Task directions. Only a number is required: how many lines of the material contain the word "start"?

Input data.

● ● ● ● ●

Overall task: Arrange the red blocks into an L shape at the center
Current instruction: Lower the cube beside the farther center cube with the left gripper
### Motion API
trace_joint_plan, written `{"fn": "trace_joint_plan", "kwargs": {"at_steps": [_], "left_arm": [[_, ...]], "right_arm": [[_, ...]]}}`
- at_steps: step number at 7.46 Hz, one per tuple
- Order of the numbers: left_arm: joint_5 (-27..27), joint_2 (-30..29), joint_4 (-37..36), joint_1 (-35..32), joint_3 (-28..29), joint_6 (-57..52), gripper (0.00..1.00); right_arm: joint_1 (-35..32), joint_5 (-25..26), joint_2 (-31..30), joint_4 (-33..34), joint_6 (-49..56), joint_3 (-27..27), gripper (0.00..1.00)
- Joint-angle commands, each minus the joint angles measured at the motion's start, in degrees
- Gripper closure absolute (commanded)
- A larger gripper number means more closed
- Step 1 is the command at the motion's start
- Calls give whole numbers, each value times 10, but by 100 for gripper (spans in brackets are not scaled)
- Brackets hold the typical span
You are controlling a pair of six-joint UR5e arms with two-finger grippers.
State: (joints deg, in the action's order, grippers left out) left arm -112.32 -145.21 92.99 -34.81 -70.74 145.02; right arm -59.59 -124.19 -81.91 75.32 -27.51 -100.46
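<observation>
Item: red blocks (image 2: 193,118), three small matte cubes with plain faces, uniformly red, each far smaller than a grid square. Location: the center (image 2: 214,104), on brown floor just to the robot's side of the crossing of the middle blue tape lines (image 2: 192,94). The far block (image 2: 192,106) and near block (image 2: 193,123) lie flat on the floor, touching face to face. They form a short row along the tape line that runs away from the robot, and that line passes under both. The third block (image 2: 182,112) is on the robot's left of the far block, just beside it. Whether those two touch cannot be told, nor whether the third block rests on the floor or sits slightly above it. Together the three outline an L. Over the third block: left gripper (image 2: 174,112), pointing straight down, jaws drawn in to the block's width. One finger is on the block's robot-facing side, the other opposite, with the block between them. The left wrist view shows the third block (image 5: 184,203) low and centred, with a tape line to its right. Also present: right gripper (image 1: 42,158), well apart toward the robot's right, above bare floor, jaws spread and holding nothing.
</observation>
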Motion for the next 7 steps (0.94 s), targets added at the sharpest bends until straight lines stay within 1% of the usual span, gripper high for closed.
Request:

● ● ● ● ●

Task response. 2